Work task
Exact copy, no pictures: restate each entry below word for word.

(Stored data entries)

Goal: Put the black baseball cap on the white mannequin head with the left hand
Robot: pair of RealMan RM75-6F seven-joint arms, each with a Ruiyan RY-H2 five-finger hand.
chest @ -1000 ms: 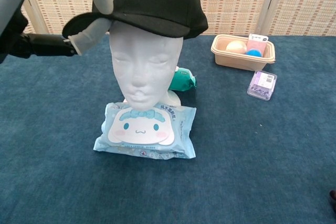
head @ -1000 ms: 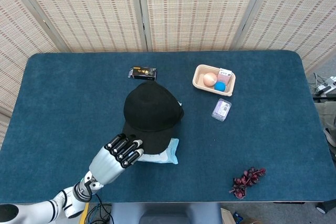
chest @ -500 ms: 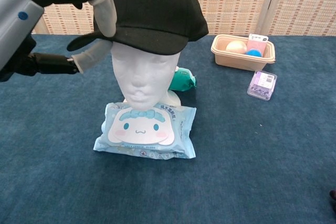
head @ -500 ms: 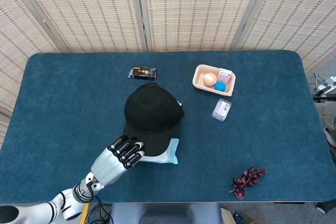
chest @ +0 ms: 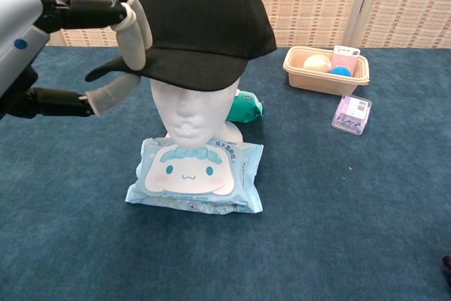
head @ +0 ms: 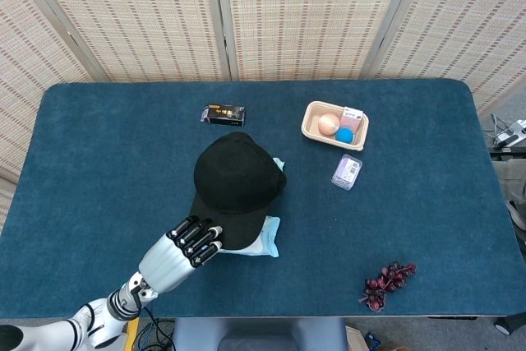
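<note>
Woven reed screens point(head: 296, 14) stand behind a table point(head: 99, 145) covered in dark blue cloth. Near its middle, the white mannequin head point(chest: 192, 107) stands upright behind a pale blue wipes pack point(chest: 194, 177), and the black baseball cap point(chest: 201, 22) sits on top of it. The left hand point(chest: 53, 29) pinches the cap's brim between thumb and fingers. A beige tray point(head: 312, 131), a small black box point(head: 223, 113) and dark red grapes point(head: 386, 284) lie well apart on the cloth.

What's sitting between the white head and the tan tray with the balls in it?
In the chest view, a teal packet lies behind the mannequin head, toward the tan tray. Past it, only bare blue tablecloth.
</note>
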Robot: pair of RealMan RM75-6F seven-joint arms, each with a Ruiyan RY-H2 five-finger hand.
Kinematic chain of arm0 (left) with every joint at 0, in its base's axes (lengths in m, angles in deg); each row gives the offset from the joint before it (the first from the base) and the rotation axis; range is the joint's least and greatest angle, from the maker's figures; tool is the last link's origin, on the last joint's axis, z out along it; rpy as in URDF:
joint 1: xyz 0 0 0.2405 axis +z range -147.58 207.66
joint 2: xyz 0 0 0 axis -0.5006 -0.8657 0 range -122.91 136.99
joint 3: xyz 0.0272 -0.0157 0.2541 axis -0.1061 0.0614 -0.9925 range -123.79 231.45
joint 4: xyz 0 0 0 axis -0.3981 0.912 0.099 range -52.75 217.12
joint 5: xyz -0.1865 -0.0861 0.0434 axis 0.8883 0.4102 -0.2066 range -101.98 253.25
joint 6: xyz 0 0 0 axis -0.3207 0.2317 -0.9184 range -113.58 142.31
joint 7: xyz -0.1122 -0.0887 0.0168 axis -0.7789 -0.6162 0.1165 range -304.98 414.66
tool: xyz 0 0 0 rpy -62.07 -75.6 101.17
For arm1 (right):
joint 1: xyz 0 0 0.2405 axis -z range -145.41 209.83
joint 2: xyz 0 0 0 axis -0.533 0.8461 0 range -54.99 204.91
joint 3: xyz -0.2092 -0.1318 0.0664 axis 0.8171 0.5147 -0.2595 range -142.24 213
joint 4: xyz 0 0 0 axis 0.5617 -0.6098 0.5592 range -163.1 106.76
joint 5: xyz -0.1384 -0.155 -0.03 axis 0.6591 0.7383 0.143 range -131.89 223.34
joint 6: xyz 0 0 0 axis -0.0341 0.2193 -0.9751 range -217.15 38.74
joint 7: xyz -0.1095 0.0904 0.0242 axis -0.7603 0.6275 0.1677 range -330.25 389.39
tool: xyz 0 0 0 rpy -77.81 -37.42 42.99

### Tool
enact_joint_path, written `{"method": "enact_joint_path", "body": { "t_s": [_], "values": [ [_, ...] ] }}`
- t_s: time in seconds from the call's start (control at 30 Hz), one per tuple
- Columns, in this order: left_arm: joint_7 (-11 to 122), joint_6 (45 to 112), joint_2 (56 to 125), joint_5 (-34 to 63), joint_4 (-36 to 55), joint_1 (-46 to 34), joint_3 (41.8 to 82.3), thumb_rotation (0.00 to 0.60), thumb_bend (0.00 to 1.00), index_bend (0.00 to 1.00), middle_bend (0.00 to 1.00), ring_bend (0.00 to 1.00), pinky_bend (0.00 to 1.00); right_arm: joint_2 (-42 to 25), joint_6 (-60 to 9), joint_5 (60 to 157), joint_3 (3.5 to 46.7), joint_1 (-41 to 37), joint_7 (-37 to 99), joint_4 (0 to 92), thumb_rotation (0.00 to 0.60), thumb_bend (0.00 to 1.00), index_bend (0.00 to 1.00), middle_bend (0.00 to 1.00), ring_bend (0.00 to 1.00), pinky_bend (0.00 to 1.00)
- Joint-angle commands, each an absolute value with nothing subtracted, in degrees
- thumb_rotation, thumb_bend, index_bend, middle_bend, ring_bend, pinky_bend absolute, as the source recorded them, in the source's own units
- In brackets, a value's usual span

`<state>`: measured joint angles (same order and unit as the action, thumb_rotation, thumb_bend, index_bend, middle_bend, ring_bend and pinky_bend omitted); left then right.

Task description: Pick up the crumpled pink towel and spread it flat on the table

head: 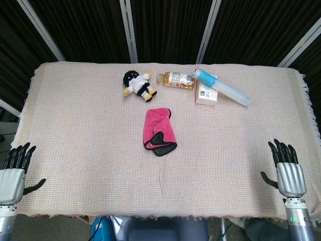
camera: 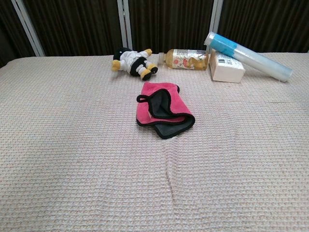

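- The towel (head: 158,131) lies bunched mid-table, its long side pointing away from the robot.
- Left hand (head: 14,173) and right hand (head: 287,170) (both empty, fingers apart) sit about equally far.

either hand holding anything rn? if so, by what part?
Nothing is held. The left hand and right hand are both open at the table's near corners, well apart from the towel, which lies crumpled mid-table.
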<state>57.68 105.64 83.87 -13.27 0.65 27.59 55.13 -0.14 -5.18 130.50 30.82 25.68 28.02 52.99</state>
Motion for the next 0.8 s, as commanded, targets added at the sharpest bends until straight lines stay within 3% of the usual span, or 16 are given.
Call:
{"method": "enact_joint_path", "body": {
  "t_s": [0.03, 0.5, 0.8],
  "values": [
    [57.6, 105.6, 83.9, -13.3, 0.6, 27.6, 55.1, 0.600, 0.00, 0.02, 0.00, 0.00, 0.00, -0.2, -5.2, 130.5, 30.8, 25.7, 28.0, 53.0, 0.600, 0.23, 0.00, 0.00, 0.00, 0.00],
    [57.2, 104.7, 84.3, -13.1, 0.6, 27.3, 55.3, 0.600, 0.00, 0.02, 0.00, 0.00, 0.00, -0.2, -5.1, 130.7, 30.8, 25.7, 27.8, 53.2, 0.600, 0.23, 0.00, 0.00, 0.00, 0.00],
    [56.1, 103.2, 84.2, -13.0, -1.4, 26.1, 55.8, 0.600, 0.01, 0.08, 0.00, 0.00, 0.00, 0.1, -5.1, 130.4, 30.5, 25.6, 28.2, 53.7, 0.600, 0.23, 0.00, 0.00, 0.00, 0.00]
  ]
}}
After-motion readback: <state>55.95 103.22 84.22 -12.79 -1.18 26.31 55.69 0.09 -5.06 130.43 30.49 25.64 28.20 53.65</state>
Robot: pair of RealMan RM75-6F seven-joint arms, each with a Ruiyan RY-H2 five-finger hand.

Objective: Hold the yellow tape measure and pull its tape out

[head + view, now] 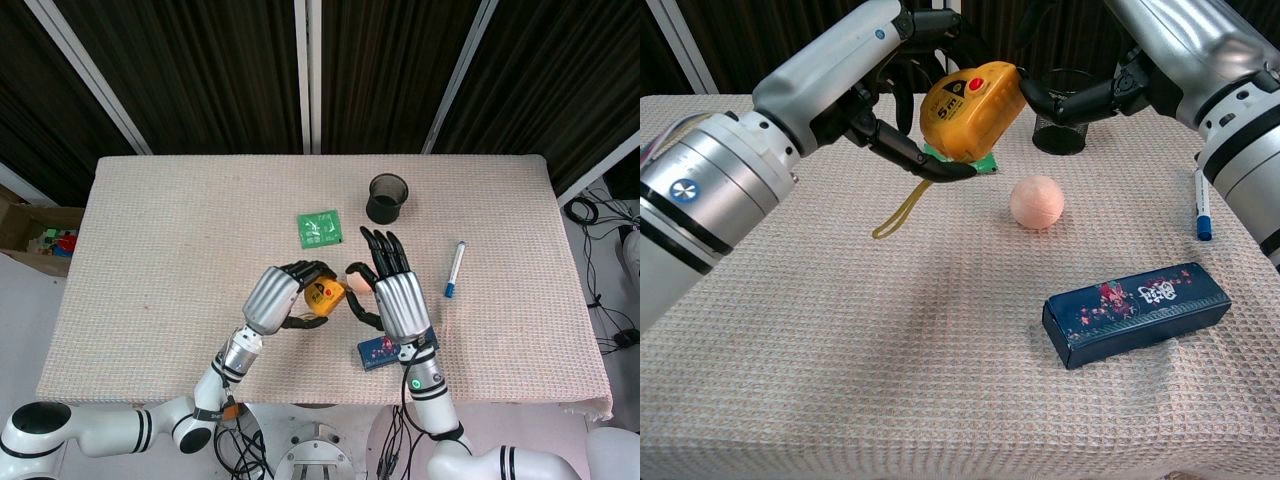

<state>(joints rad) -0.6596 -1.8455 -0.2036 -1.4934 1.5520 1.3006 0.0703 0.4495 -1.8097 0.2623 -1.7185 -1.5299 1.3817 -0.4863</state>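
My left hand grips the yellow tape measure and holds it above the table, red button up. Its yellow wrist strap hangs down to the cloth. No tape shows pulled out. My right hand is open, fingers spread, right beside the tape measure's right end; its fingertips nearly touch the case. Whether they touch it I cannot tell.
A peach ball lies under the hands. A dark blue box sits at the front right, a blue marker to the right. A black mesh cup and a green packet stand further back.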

Problem solution
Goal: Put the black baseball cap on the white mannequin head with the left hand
Robot: pair of RealMan RM75-6F seven-joint arms, each with a Ruiyan RY-H2 five-finger hand.
chest @ -1000 ms: 
head @ -1000 ms: 
chest @ -500 ms: 
head @ -500 ms: 
chest @ +0 ms: 
head @ +0 ms: 
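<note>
Woven reed screens point(head: 296, 14) stand behind a table point(head: 99, 145) covered in dark blue cloth. Near its middle, the white mannequin head point(chest: 192, 107) stands upright behind a pale blue wipes pack point(chest: 194, 177), and the black baseball cap point(chest: 201, 22) sits on top of it. The left hand point(chest: 53, 29) pinches the cap's brim between thumb and fingers. A beige tray point(head: 312, 131), a small black box point(head: 223, 113) and dark red grapes point(head: 386, 284) lie well apart on the cloth.

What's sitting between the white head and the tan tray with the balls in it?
In the chest view, a teal packet lies behind the mannequin head, toward the tan tray. Past it, only bare blue tablecloth.
</note>
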Robot: pair of RealMan RM75-6F seven-joint arms, each with a Ruiyan RY-H2 five-finger hand.
Kinematic chain of arm0 (left) with every joint at 0, in its base's axes (lengths in m, angles in deg); each row gives the offset from the joint before it (the first from the base) and the rotation axis; range is the joint's least and greatest angle, from the maker's figures; tool is the last link's origin, on the last joint's axis, z out along it; rpy as in URDF:
joint 1: xyz 0 0 0.2405 axis +z range -147.58 207.66
joint 2: xyz 0 0 0 axis -0.5006 -0.8657 0 range -122.91 136.99
joint 3: xyz 0.0272 -0.0157 0.2541 axis -0.1061 0.0614 -0.9925 range -123.79 231.45
joint 4: xyz 0 0 0 axis -0.3981 0.912 0.099 range -52.75 217.12
joint 5: xyz -0.1865 -0.0861 0.0434 axis 0.8883 0.4102 -0.2066 range -101.98 253.25
joint 6: xyz 0 0 0 axis -0.3207 0.2317 -0.9184 range -113.58 142.31
joint 7: xyz -0.1122 -0.0887 0.0168 axis -0.7789 -0.6162 0.1165 range -304.98 414.66
tool: xyz 0 0 0 rpy -62.07 -75.6 101.17
For arm1 (right):
joint 1: xyz 0 0 0.2405 axis -z range -145.41 209.83
joint 2: xyz 0 0 0 axis -0.533 0.8461 0 range -54.99 204.91
joint 3: xyz -0.2092 -0.1318 0.0664 axis 0.8171 0.5147 -0.2595 range -142.24 213
joint 4: xyz 0 0 0 axis 0.5617 -0.6098 0.5592 range -163.1 106.76
joint 5: xyz -0.1384 -0.155 -0.03 axis 0.6591 0.7383 0.143 range -131.89 223.34
joint 6: xyz 0 0 0 axis -0.0341 0.2193 -0.9751 range -217.15 38.74
joint 7: xyz -0.1095 0.0904 0.0242 axis -0.7603 0.6275 0.1677 range -330.25 389.39
tool: xyz 0 0 0 rpy -77.81 -37.42 42.99

### Tool
enact_joint_path, written `{"method": "enact_joint_path", "body": { "t_s": [_], "values": [ [_, ...] ] }}`
- t_s: time in seconds from the call's start (control at 30 Hz), one per tuple
- Columns, in this order: left_arm: joint_7 (-11 to 122), joint_6 (45 to 112), joint_2 (56 to 125), joint_5 (-34 to 63), joint_4 (-36 to 55), joint_1 (-46 to 34), joint_3 (41.8 to 82.3), thumb_rotation (0.00 to 0.60), thumb_bend (0.00 to 1.00), index_bend (0.00 to 1.00), middle_bend (0.00 to 1.00), ring_bend (0.00 to 1.00), pinky_bend (0.00 to 1.00); right_arm: joint_2 (-42 to 25), joint_6 (-60 to 9), joint_5 (60 to 157), joint_3 (3.5 to 46.7), joint_1 (-41 to 37), joint_7 (-37 to 99), joint_4 (0 to 92), thumb_rotation (0.00 to 0.60), thumb_bend (0.00 to 1.00), index_bend (0.00 to 1.00), middle_bend (0.00 to 1.00), ring_bend (0.00 to 1.00), pinky_bend (0.00 to 1.00)
- Joint-angle commands, each an absolute value with nothing subtracted, in degrees
- thumb_rotation, thumb_bend, index_bend, middle_bend, ring_bend, pinky_bend absolute, as the source recorded them, in the source's own units
- In brackets, a value's usual span

`<state>`: measured joint angles (same order and unit as the action, thumb_rotation, thumb_bend, index_bend, middle_bend, ring_bend and pinky_bend omitted); left then right.

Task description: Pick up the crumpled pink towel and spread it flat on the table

head: 
camera: 

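- The towel (head: 158,131) lies bunched mid-table, its long side pointing away from the robot.
- Left hand (head: 14,173) and right hand (head: 287,170) (both empty, fingers apart) sit about equally far.

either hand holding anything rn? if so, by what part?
Nothing is held. The left hand and right hand are both open at the table's near corners, well apart from the towel, which lies crumpled mid-table.
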<state>57.68 105.64 83.87 -13.27 0.65 27.59 55.13 -0.14 -5.18 130.50 30.82 25.68 28.02 52.99</state>
Motion for the next 0.8 s, as commanded, targets added at the sharpest bends until straight lines stay within 3% of the usual span, or 16 are given.
Call:
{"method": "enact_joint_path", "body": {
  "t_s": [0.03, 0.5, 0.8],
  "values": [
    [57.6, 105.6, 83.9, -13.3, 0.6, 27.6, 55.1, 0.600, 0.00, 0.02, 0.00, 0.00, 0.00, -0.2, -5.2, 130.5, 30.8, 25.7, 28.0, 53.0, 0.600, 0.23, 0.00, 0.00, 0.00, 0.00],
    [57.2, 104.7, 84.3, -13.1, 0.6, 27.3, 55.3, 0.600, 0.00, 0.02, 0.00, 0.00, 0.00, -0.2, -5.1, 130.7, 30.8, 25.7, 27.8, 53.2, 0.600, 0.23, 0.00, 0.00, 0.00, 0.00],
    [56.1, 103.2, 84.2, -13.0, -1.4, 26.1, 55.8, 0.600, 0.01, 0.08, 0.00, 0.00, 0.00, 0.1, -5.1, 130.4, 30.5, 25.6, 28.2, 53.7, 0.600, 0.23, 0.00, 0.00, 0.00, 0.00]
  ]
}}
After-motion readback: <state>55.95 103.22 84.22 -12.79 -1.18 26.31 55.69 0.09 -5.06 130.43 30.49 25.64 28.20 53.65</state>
Robot: pair of RealMan RM75-6F seven-joint arms, each with a Ruiyan RY-H2 five-finger hand.

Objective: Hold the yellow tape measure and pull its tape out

[head + view, now] 

<state>(joints rad) -0.6596 -1.8455 -0.2036 -1.4934 1.5520 1.3006 0.0703 0.4495 -1.8097 0.2623 -1.7185 -1.5299 1.3817 -0.4863</state>
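My left hand grips the yellow tape measure and holds it above the table, red button up. Its yellow wrist strap hangs down to the cloth. No tape shows pulled out. My right hand is open, fingers spread, right beside the tape measure's right end; its fingertips nearly touch the case. Whether they touch it I cannot tell.
A peach ball lies under the hands. A dark blue box sits at the front right, a blue marker to the right. A black mesh cup and a green packet stand further back.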

The exercise ends with this answer.